Was hier jedoch außer Acht gelassen wird, ist, dass eine Überwindung der Diskrepanz zwischen der neoliberalen Realität und wirtschaftspolitischen Utopien einer sozial gerechteren Welt zur Voraussetzung hat, dass wir als Individuen – ganz nach neoliberaler Fasson – uns in Eigenverantwortung von der Illusion befreien, dass die zur Krisenhaftigkeit neigende Fragilität des kapitalistischen Wirtschaftssystems sich durch das gleiche Wirtschaftssystem beheben lässt.

Die Befreiung von Illusionen 

Marx hat einst – im Kontext seiner Religionskritik – treffend darauf hingewiesen, was eine Befreiung von derartigen Illusionen für den Menschen bedeutet:

Die Aufhebung der Religion als des illusorischen Glücks des Volkes ist die Forderung seines wirklichen Glücks. Die Forderung, die Illusionen über seinen Zustand aufzugeben, ist die Forderung, einen Zustand aufzugeben, der der Illusionen bedarf.

Was würde es bedeuten, sich von der Illusion des neoliberalen Kapitalismus – welcher sich bei mit polemischer Zuspitzung vielleicht selbst schon als eine Art Ersatzreligion für den Menschen betrachten lässt – zu befreien?

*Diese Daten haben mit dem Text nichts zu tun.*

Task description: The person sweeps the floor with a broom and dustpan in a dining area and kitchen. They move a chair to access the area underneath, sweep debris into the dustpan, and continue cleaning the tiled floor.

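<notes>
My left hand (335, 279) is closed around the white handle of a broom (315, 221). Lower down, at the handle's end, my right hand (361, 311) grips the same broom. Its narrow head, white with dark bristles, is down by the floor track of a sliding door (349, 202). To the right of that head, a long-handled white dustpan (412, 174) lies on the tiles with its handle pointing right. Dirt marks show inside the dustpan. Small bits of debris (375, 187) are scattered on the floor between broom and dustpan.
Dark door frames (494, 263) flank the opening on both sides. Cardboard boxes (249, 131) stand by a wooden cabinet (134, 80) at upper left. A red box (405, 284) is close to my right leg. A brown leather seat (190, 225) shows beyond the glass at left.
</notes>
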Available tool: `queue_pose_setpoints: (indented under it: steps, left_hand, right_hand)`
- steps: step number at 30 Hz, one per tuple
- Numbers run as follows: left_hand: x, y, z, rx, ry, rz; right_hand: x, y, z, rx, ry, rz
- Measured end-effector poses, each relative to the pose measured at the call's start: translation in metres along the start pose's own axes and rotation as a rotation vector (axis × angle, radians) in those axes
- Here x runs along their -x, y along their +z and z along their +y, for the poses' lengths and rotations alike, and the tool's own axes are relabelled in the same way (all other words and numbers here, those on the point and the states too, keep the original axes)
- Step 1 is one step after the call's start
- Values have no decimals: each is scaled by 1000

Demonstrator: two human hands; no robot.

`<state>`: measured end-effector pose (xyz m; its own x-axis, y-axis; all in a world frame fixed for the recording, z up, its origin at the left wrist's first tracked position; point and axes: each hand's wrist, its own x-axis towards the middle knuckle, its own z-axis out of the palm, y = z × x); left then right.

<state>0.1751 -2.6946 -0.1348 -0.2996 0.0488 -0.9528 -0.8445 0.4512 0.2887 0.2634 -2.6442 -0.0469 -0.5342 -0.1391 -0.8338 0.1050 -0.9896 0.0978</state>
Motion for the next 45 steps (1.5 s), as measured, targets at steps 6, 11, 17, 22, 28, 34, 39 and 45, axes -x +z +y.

Vielleicht würde ein wirkliches Erwachen des Menschen mit der Erkenntnis einhergehen, dass das Funktionieren bzw. die Reproduzierbarkeit des neoliberal-kapitalistischen Wirtschaftssystems ebenfalls auf unsere Illusionen angewiesen ist. Darüber hinaus lohnt es sich an dieser Stelle vielleicht sogar weiter als Marx selbst zu gehen: Die Aufhebung des neoliberal-kapitalistischen Wirtschaftssystems als des illusorischen Glücks der Menschen hat vielleicht nicht einmal zwangsläufig zur Folge, dass die Menschen ihr wirkliches Glück erreichen.

Ist nicht das Konzept des Glücks selbst als ein immanenter Bestandteil der kapitalistischen Ideologie zu betrachten? Dies wird nicht zuletzt anhand der Kernidee des American Way of Life deutlich, welche davon ausgeht, dass ein Jeder im kapitalistischen Wirtschaftssystem die Möglichkeit hat, nach dem eigenen Glück zu streben und dieses auch zu erreichen – wenn man nur hart genug dafür arbeitet. Einer der häufigsten – und berechtigten –  Kritikpunkte an dieser Idee ist, dass ein Scheitern im persönlichen Vorwärtskommen immer auf ein individuelles und nicht auf ein systemisches Versagen zurückzuführen ist.

Durch die Macht die Gi-Hun sich erkämpft hat, scheint Gi-Hun gegen Ende die Missstände desselben Systems beseitigen zu wollen, das ihn diese Macht verschafft hat. Was uns Squid Game nicht sagen möchte, ist, dass wir eigentlich den Rahmen des gesamten Systems ändern müssten, um jene Missstände zu beseitigen. Dass wir uns von der Illusion befreien müssen, dass sich jene Probleme, wie im Fall Gi-Huns, von innen heraus lösen lassen.